● **Problem details**: Restate, exactly as written, the entries below from the line that holds "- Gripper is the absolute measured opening" through the line that holds "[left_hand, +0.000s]". Pictures are not part of the copy.

● **The input**:
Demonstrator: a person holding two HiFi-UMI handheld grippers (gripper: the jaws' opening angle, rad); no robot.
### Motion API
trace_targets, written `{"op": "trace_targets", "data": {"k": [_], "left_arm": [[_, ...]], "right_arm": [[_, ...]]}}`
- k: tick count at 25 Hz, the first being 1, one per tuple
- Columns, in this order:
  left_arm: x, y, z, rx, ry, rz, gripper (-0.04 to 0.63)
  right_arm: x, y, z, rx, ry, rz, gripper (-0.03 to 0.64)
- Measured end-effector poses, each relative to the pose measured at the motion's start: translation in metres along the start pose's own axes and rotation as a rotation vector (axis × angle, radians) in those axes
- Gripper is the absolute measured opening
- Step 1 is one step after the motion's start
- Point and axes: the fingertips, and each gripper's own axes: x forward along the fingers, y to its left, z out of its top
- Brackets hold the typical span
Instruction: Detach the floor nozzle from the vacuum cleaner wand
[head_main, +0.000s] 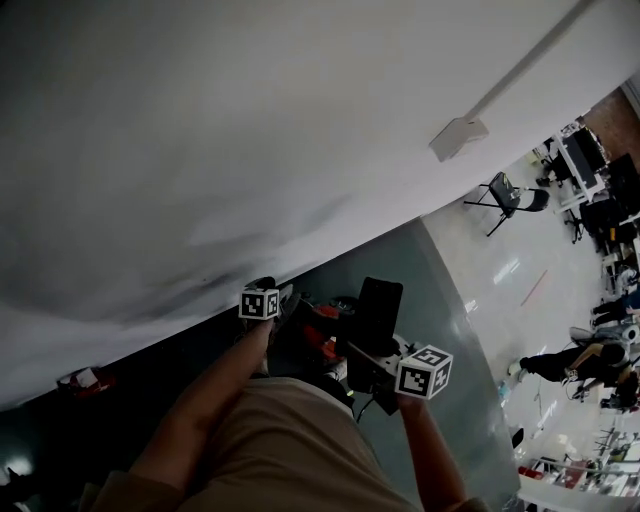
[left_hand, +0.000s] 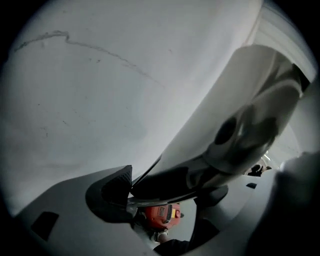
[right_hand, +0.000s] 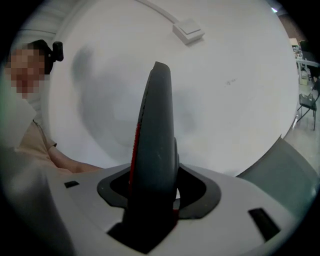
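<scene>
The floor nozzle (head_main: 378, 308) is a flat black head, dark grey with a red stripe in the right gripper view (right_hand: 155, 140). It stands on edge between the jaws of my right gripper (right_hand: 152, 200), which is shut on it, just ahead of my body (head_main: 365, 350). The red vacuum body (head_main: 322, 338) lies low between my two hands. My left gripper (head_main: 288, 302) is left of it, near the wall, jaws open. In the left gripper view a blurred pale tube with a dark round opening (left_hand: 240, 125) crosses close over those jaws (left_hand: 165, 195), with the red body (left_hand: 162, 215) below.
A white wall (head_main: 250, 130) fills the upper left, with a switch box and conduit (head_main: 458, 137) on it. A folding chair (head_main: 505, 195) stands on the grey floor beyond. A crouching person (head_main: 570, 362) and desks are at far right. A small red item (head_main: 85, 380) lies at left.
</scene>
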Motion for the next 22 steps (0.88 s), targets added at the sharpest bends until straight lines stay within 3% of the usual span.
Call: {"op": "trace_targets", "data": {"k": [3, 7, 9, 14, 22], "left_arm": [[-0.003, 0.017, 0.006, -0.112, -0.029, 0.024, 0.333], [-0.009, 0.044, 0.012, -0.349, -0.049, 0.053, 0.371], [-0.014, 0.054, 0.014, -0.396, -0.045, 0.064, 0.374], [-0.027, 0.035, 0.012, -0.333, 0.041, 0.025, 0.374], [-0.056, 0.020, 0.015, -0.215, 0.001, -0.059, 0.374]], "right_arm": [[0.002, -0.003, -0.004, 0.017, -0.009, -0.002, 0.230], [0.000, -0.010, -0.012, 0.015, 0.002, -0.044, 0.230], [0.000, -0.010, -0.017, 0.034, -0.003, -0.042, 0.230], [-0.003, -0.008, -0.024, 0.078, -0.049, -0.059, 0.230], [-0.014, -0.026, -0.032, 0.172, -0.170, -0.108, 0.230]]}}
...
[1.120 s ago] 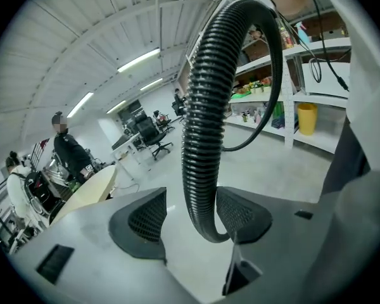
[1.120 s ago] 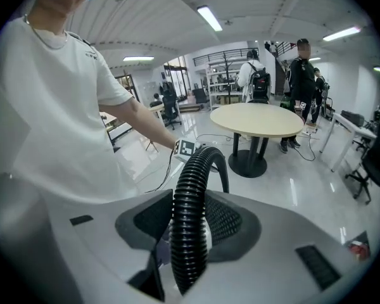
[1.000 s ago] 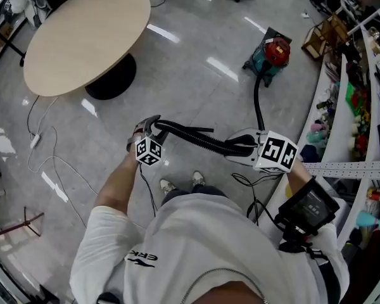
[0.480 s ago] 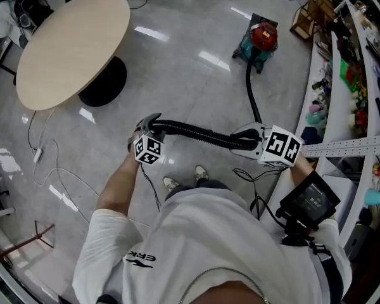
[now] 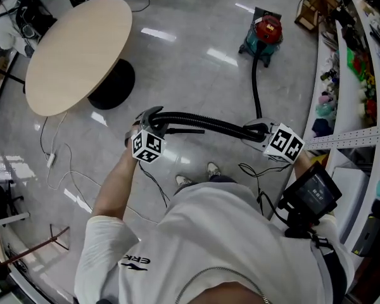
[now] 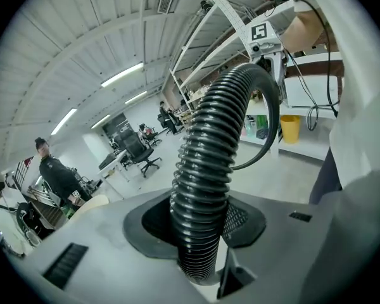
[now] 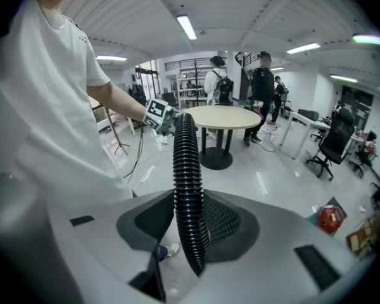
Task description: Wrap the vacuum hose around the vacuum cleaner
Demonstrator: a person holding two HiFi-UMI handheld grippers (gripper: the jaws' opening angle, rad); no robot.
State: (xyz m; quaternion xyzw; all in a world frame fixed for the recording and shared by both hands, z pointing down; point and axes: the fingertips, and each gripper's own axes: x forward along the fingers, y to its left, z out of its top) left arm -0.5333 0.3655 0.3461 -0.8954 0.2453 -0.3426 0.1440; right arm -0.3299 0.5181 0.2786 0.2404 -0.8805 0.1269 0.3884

● **Answer to this problem**:
- Gripper is the absolute measured opening
- Step 1 is one step after the motion's start
- Point and axes: the fingertips, and each gripper's own axes: x forward along the fingers, y to its left, z out of its top
- Brackets hold the typical span
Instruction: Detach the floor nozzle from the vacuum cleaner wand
[head_main, +0.000s] 
[left_hand, +0.000s] 

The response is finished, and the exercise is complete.